* _Work required_:
Please work out the number of lines in the following material that include "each", and reply with only that number.

* _Supplied data_:
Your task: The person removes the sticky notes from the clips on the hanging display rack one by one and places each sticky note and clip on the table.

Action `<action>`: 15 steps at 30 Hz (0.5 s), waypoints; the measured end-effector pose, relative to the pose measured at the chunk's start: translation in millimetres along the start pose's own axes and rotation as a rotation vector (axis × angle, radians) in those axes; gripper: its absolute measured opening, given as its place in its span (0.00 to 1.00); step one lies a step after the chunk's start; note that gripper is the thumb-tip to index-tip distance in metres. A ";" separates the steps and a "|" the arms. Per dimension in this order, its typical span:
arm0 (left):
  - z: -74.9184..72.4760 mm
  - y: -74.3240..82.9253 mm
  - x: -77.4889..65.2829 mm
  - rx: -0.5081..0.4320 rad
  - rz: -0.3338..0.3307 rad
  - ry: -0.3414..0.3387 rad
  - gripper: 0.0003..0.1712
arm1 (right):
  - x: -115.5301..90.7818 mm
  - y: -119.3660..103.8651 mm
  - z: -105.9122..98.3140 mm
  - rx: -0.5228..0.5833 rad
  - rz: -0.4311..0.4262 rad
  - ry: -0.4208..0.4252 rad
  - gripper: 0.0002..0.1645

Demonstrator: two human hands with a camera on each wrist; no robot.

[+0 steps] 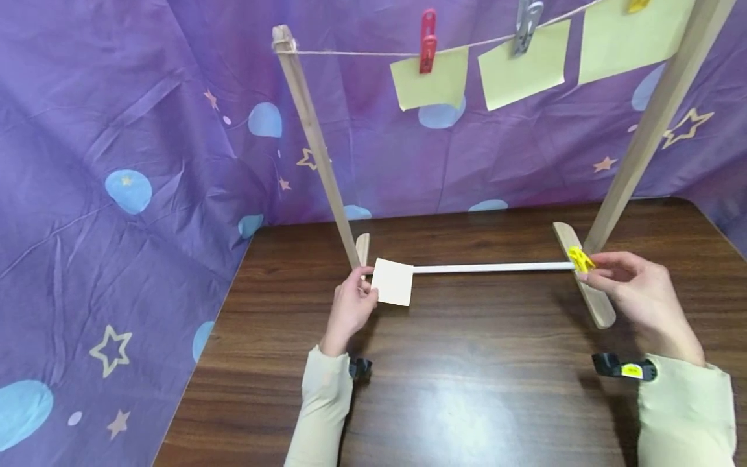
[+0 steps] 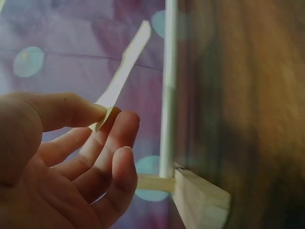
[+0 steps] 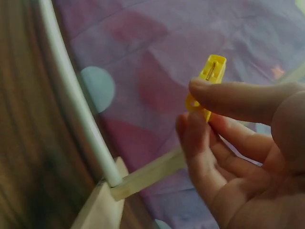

* _Answer to this task_:
2